Be Lucky by Bill Kirton

Two recent experiences made me start thinking about the role of luck in our writing and publishing careers. First I received an email from an online writer friend whose books weren’t selling and who was beginning to doubt her writing abilities. I tried to reassure her with my answer that it’s something most writers feel some of the time.  Then came news of some other writers who’d decided to give up because they’d been targeted by trolls who’d written nasty reviews of their books, sometimes without even having read them. My friend needed some luck to generate interest in her books, the others were being brought down by bad luck (and the incomprehensible desire of some people just to hurt others for their own amusement).

I remembered having written an article a few years back about the balance between luck and laziness in my own writing career. I won’t reproduce the whole thing here but it concerned one of those weeks that make being a writer very satisfying. I was feeling good because I’d started a new novel, there was a good turn-out at a reading and talk I gave, then came news that a publisher was interested in some of my sci-fi/fantasy stories and finally, on the Friday morning, proof copies of a non-fiction book I’d written arrived along with a message saying the publisher wanted to commission two more in the series.

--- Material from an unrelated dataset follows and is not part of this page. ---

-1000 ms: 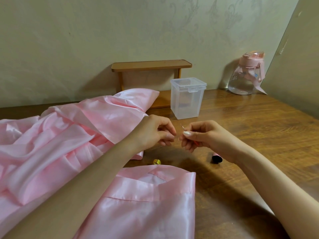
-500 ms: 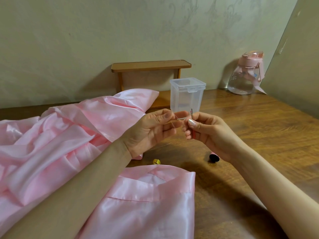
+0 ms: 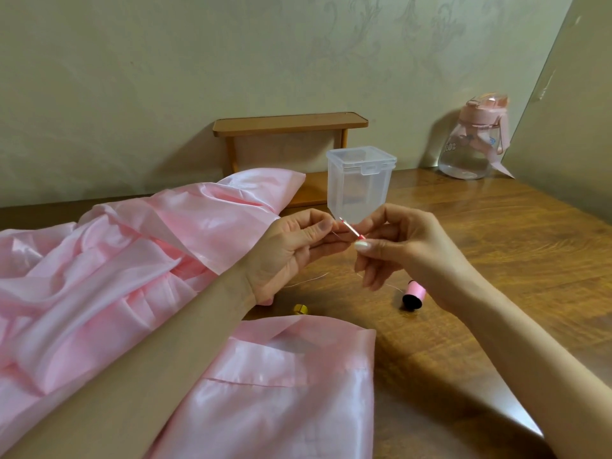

So, all good news when I set off for Glasgow for the weekend of my grandson’s 5th birthday. Needless to say, my two grandsons weren’t particularly  impressed by any of this. As far as they’re concerned, my writing skills are judged on whether I can make them laugh when they come into my bed in the mornings. Needless to say, their laughter isn’t provoked by elegant turns of phrase or dramatic linguistic and thematic juxtapositions but by me doing funny voices and creating characters who live inside walls or have two mouths so that they can talk and eat simultaneously. (This particular detail involved an interesting sub-plot about the anatomical separation of vocal chords and alimentary canal and, if the listeners had had their way, would also have involved an exploration of what happened at the rectal end of the process.)

So altogether it added up to a happy weekend. But what’s it got to do with luck?

Well, when lots of ‘results’ of this sort come together, it feels like (and it is) luck. But it has to be put in the context of the many weeks or months, of ‘lucklessness’ which preceded it. We get pleasure out of writing, we work at it, cut, edit, polish, to make it as good as we can, and we send it away hoping that it reaches someone who appreciates it and recognises its quality. So when we get the usual rejection slip or, worse, no acknowledgement at all, we’re deflated, and it’s easy to start wondering whether we’re deluding ourselves and should maybe start a paper round or a window cleaning business. No. Keep writing, keep submitting material. Rework it, resubmit it because, yes, in the present market you need luck but (cliché alert) you make your own. If you stop writing and submitting you’ll never get lucky. I know, that’s so obvious it’s hardly worth stating, but it’s too easy to start thinking it’s all a waste of time. It isn’t. Look back over material you may have forgotten, look at it critically, amend it if necessary, and start sending it away again.

As for the trolls, their need to hurt others reveals more about them than it does about you. How many of them ever have the pleasure of opening a package, taking out a shiny new book with their name on the cover, cradling it and feeling as if they’ve just had another baby?